In the existing distributed network system, in order to ensure the normal operation of the website, the availability of the website needs to be monitored. The availability of the website includes the availability of each application server at the system level and the availability of the webpage application content provided by the application server, wherein, for the availability at the system level, the monitoring of the prior art is relatively perfect, for example, the perfect monitoring can be provided for the basic data such as load, network bandwidth, CPU, IO, memory, and the like. The monitoring of the availability of the application content is relatively complex, specifically, on one hand, an error of the application content does not necessarily cause an error at a system level, and on the other hand, the error of the application content is directly related to the accuracy of information acquisition by a user, and the abnormal condition of the application content is various, for example, the application program is partially abnormal, which may reduce the accuracy of the application content displayed on the web page, so that the application content displayed on the web page is erroneous or incomplete.
In order to timely handle application content errors of the application server due to the application program, some application schemes and technical problems thereof are as follows.
1. And applying a monitoring alarm technology.
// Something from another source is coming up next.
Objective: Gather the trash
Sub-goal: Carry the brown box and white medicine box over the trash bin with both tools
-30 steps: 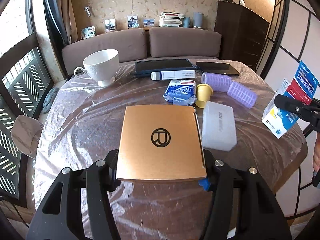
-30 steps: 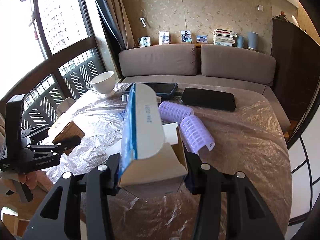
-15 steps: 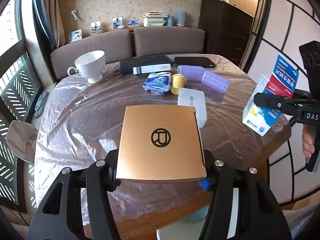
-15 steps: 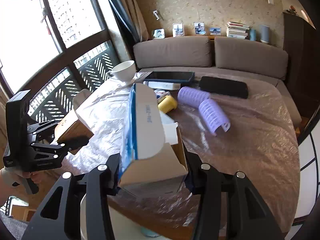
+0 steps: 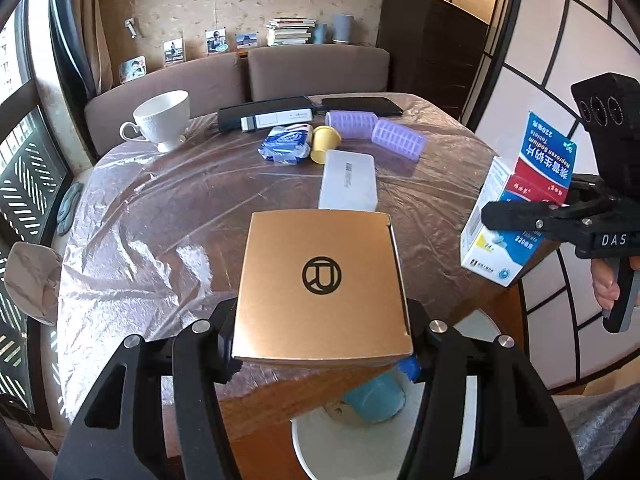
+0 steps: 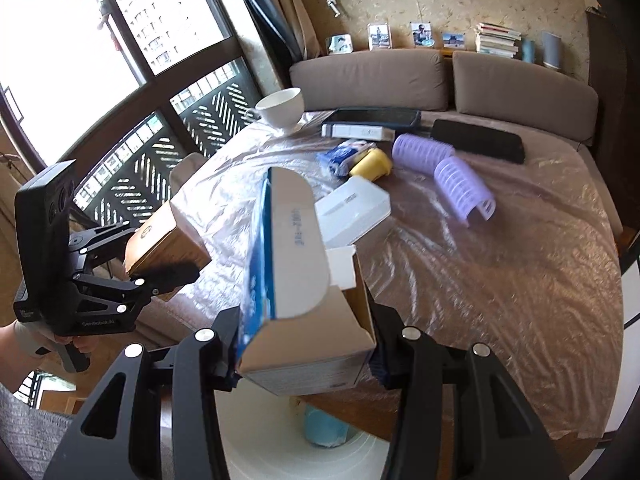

An application program can customize a health _ check page to output the state of the application, if the application service is abnormal in service, the fault problem of the application service is timely found by monitoring the health _ check mode, and technicians are timely notified to analyze the reason by alarming. The problem of insufficient coverage rate exists in the applied monitoring alarm technology, the coverage rate depends on whether the deployed monitoring client and the service add the unified alarm rule, generally represents the physical condition and the network condition of the monitoring client, but cannot represent the access condition of all online real users, so that part of scenes may be omitted, especially for monitoring in a cluster environment, the deployed monitoring node client has the condition that the route cannot be covered, and the state of the machine service in part of clusters cannot be monitored.
Http service monitoring. The Http service monitoring technology can request the accessed resource at regular time, judge whether an abnormal condition exists by defining a returned state and a returned value, and inform a user of an alarm if the abnormal condition exists. The HTTP service monitoring is generally a service that a simulated client is deployed independently to simulate an actual request to invoke an application, and has the main defects that the client is limited and cannot cover all scenes, and it is difficult to cover service hosts of all services under the cluster service due to the limitation of IP. Because the existing system deployment adopts a high-availability cluster deployment mode, the coverage rate often depends on the node condition of a client, for example, if the node IP is HASH to the same service machine or a plurality of service machines, the operation condition of other machines cannot be discovered. There are also situations where the situation is different from operator to operator and the response of the service may be different.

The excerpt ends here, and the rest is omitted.